As a consequence of the initial public offering of 25% of its ordinary shares on March 21, 2012, Ziggo is now
reporting quarterly results at the level of the entity that issued the ordinary shares at NYSE Euronext Amsterdam, referred to as "Ziggo". A reconciliation of the results for Ziggo N.V. to Ziggo Bond Company B.V. is attached as a separate schedule to this earnings release and an explanation of the most important reconciling items is provided at the end of this release. Ziggo was incorporated on April 1, 2011 and indirectly acquired all of the issued and outstanding shares of Ziggo Bond Company B.V. on March 20, 2012.

 

Definitions/Footnotes

(1)    Adjusted EBITDA refers to EBITDA, adjusted to eliminate the effects of operating expenses incurred in connection with the initial public offering of ordinary shares of the company on March 21, 2012, which were EUR0.0 million for the quarter ended on March 31, 2013 and EUR39.7 million for the quarter ended on March 31, 2012 respectively.

(2)    EBITDA represents operating income plus depreciation and amortization. Although EBITDA should not be considered a substitute for operating income and net cash flow from operating activities, we believe that it provides useful information regarding our ability to meet future debt service requirements.

(3)    Operating data relating to our footprint and RGUs are presented as at the end of the period indicated.
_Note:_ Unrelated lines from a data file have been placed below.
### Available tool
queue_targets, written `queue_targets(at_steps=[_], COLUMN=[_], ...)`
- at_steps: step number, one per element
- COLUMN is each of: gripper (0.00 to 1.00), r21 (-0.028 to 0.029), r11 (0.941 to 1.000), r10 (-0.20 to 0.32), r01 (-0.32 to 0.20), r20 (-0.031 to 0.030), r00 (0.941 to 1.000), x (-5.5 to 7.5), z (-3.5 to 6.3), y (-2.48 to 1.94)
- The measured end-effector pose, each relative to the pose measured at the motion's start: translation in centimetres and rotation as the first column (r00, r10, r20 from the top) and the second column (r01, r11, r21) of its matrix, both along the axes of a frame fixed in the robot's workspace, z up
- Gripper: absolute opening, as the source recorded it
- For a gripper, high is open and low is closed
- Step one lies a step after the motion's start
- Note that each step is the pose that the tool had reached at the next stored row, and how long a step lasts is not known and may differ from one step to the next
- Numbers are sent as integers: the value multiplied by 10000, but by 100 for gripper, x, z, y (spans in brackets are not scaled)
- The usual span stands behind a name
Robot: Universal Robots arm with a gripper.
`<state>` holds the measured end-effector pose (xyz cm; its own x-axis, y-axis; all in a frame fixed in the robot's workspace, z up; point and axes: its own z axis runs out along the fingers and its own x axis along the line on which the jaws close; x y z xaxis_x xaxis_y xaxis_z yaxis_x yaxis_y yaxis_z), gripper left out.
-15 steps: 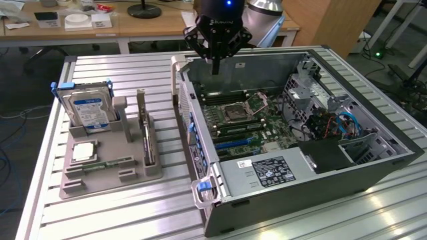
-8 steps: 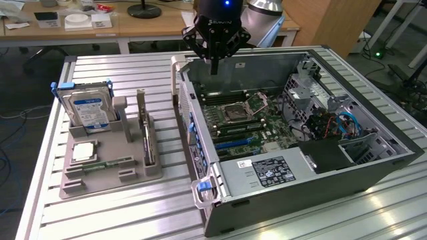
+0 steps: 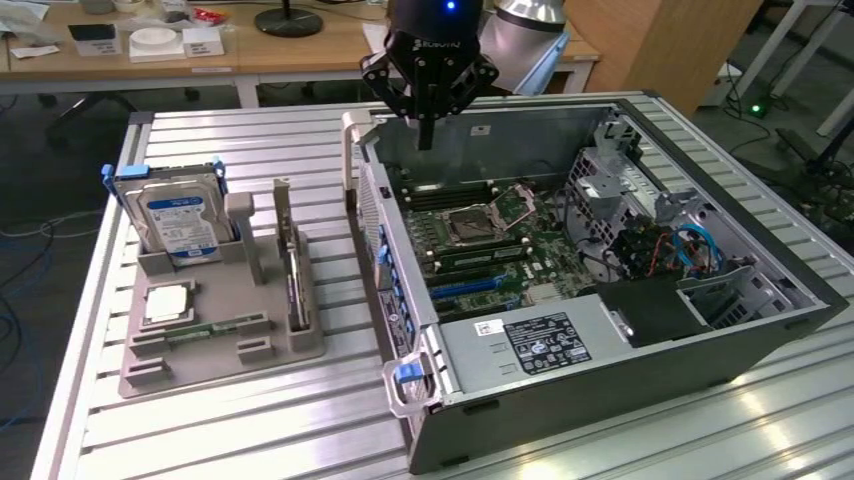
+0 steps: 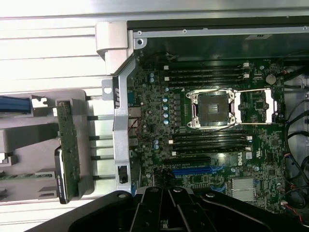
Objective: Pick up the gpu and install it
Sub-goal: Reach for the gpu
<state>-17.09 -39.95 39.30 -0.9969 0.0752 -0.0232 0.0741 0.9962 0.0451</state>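
Observation:
The gpu point(image 3: 292, 285) stands on its edge in a slot of the grey holder point(image 3: 227, 345) at the exterior view's left, its pale bracket strip pointing up. From the wrist it appears as a thin green-edged card point(image 4: 67, 154) beside the case wall. My gripper point(image 3: 427, 135) hangs shut and empty over the far end of the open computer case point(image 3: 747, 330), well away from the card. Its black fingers point(image 4: 159, 205) close together above the motherboard point(image 4: 212, 150), near the blue expansion slot point(image 4: 190, 171).
The holder also carries a blue-labelled hard drive point(image 3: 180, 222), a square processor chip point(image 3: 167, 300) and a narrow memory stick point(image 3: 214, 327). Inside the case are the processor socket point(image 4: 215, 108), a power supply point(image 3: 534, 345) and cables point(image 3: 694, 250). A slatted metal table point(image 3: 240, 430) bears everything.

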Motion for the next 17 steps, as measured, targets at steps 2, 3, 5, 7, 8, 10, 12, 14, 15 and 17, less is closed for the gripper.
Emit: queue_targets(at_steps=[2, 3, 5, 7, 8, 10, 12, 14, 15, 17], gripper=[10, 10, 10, 10, 10, 10, 10, 10, 10, 10], r21=[0, 0, 0, 0, 0, 0, 0, 0, 0, 0], r11=[10000, 10000, 10000, 10000, 10000, 10000, 10000, 10000, 10000, 10000], r10=[-1, -1, 0, -1, -1, -1, -1, -1, -1, -1], r01=[1, 1, 0, 1, 1, 1, 1, 1, 1, 1], r20=[0, 0, 0, -1, -1, -1, -1, -1, -2, -2], r00=[10000, 10000, 10000, 10000, 10000, 10000, 10000, 10000, 10000, 10000], x=[-8, -11, -19, -29, -34, -45, -56, -64, -68, -76], z=[0, 0, 0, -1, -1, -1, -2, -2, -2, -2], y=[0, 0, 0, 0, 0, 0, 0, -1, -1, -1])
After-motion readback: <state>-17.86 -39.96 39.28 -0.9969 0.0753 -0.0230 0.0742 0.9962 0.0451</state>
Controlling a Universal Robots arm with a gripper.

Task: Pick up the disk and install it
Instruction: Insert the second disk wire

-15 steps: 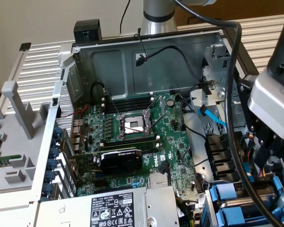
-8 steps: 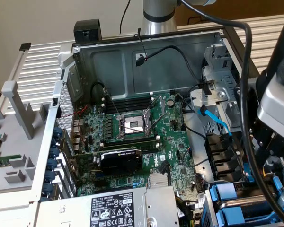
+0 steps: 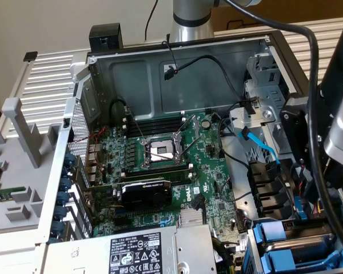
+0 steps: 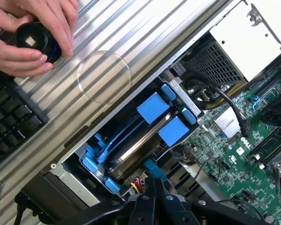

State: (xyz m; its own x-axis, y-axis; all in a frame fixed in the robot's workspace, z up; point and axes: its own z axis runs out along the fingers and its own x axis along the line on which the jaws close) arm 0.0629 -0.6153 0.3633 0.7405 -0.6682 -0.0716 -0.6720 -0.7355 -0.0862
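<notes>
Fingers of the gripper (image 4: pixel 154 187) are seen pressed together, with nothing held between them, just above the drive bay (image 4: pixel 91 161). The disk (image 4: pixel 140 143) is seated in its blue carrier inside that bay, at the case (image 3: pixel 177 51) corner beside the motherboard (image 3: pixel 160 165). Hands (image 4: pixel 33 28) are seen on a black knob (image 4: pixel 33 40).

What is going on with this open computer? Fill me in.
A robot arm is working over an open computer case whose motherboard lies exposed. Its gripper hangs with the fingers shut and empty, close above the drive bay at the case's edge. The disk in its blue carrier already sits in that bay, beside blue latch tabs. Outside the case, a person's hands handle a round black knob next to a keyboard.
</notes>
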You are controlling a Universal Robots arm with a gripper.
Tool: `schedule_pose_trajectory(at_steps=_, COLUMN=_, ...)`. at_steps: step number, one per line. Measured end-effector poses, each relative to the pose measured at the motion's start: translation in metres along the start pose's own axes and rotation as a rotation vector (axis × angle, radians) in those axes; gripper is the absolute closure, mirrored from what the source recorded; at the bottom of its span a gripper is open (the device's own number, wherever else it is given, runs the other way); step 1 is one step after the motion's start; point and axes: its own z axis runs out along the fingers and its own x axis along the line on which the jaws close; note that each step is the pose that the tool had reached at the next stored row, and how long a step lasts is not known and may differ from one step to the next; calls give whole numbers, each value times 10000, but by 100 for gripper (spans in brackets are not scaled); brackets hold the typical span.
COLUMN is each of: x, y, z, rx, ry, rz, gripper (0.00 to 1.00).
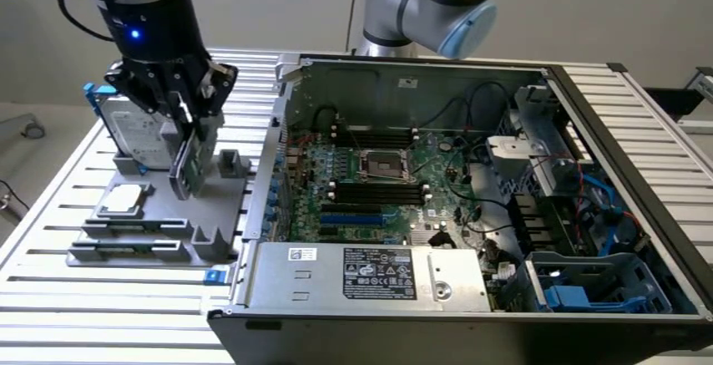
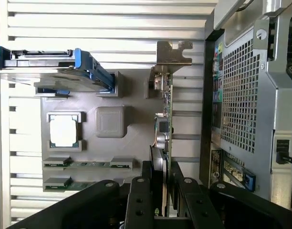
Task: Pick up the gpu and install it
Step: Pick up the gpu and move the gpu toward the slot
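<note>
We've got a grey moulded plastic holder tray point(image 1: 212, 235) sitting on a ribbed aluminium table point(image 1: 67, 332). At the tray's end toward the exterior view's left, a silver hard drive point(image 1: 132, 135) stands upright in a blue frame. A small square shiny chip point(image 1: 123, 200) and two thin memory sticks point(image 1: 125, 225) lie flat on the tray near it. Just beside the drive, the gpu point(image 1: 185, 169) stands on edge over the tray. It's a thin flat board with a silver bracket point(image 2: 173, 52). The black gripper point(image 1: 184, 123) hangs above it, fingers point(image 2: 140, 195) pinched tight on the card's top edge. Past the tray toward the exterior view's right sits the open metal computer case point(image 1: 624, 156), green motherboard point(image 1: 368, 173) showing.
</note>
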Motion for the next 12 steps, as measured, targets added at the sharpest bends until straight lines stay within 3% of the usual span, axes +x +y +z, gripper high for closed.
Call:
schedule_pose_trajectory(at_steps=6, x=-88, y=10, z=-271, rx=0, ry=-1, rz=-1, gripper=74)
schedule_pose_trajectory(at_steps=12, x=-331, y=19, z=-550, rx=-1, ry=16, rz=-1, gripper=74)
(4)    Digital television RGUs equals the total number of standard TV subscribers who have activated a smart card as at the end of the periods indicated. As a result, digital TV RGUs represents the number of subscribers who have access to our digital TV services. In any given period, not all of these digital TV RGUs will have subscribed to additional digital pay TV services. As at March 31, 2013, 909,000 of our total digital TV RGUs subscribed to one or more of our digital pay TV services.

(5)    Total RGUs are calculated as the sum of t otal standard TV subscribers, digital pay TV subscribers, internet subscribers and telephony subscribers which are serviced by our coaxial products for both the consumer and the business markets. Total consumer RGUs excludes the subscriptions for our products Office Basis (29,388), Office Plus (1,075) and Internet Plus (9,311) targeted at SOHO and small businesses and our collective TV contracts TOM and TOMi (representing 82,000 RGUs), as these coaxial products are serviced by our business division and revenues generated through these products are recognized as business service revenues. These products represent 122,000 TV RGUs, 13,000 digital pay TV RGUs, 40,000 internet RGUs and 30,000 telephony RGUs.

(6)   Besides 1,426,000 subscribers who subscribed to the All-in 1 bundle, 13,000 customers subscribed to standard TV, internet and telephony on an individual product basis instead of an All-in-1 bundle.

(7)    RGUs per customer is the total number of consumer RGUs (6,891,000 as at March 31, 2013) divided by the total number of consumer standard TV subscribers (2,729,000 as at March 31, 2013).

(8)    Average Revenue per User (ARPU) for the consumer market is calculated as the sum of total standard TV, digital pay television, internet, telephony (including call charges and interconnection revenue) and All-in-1 bundle subscription revenues generated in the consumer market for the period divided by the number of months used and divided by the period's average monthly total standard TV RGUs. It excludes revenue from other sources, including installation fees and set-top box sales.